The Seattle boat show is a great place to visit and learn. Unfortunately it focuses on boat sales, glitz, glamour and visuals. Keep in mind critical issues such as maintenance access, heavy PNW rain, fuel efficiency, storage, sight lines, ease of foredeck movements during snotty condition anchoring, how does one quickly get on and off boat when docking, etc.

Oh, we're pretty much glitz-and-glamourproof. I'm well on my way to being an old curmudgeon—working on it, anyway—and before she retired, my girl was a purchasing agent for several medium-to-large manufacturing companies. If anyone is resistant to salesmen and sales pitches, she is. As for PNW rain, we're pretty much immune to that, too. Abbotsford, BC is about a 3-hour drive North of Seattle, where we get about 60% more annual precipitation on average. Some of it even comes down as snow.

Before worrying about electronic toy selections, a good understanding of manual charting and dead reckoning sure helps. Many of us started boating when all we had was a chart, compass and watch. This background helps to put the blather about Garmin vs Simrad vs Furuno vs you name it, in focus.

That's our firm intention, but unless our hypothetical dream boat already has a solid, reliable, and reasonably up-to-date nav system on board, we may need to make some choices sooner than we'd like. Given what appears to be a state of near-chaos in the marine electronics industry, with many boat owners tearing their hair out trying to get systems to work and co-operate, I'd hate to go into it with a big blind spot.

One last comment, buy a vessel that the next owner really wants, not some one off perfect for your own needs boat. For a perfect boat, start with looking seriously at two - Fleming and Nordhavn. Then focus on what you can afford that still has many of the attributes of these two.

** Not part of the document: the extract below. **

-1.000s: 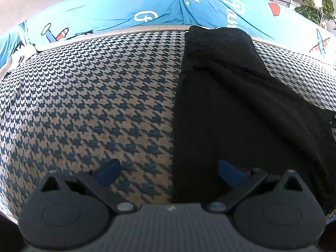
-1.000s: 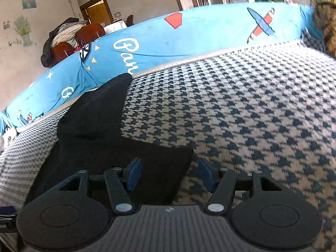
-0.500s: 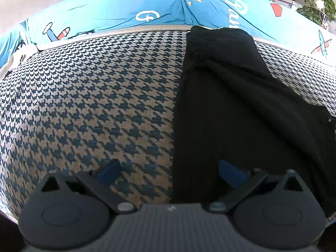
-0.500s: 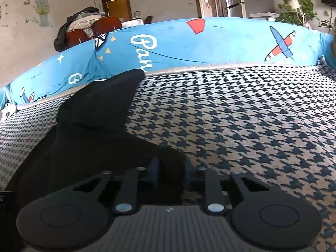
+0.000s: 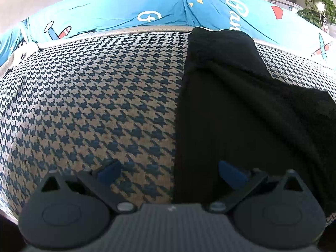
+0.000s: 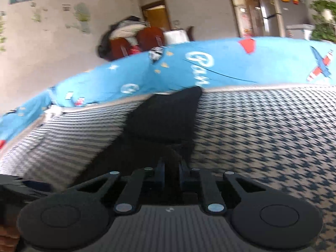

We're fortunate in that resale value isn't even a concern. If all we get out of boating is the memories and experience we accumulate, we can write off the monetary cost without shedding a tear. On Jeff Merrill's website (jmys.com), one of his questions to would-be trawler owners is "How much can you afford to invest (lose)?" Since our answer is "All of it," we can concentrate on finding the perfect boat even though there's no such thing. Short of sinking a boatload of lawyers and being sued into poverty and destitution, we'll be OK.

Good hunting!

Thanks!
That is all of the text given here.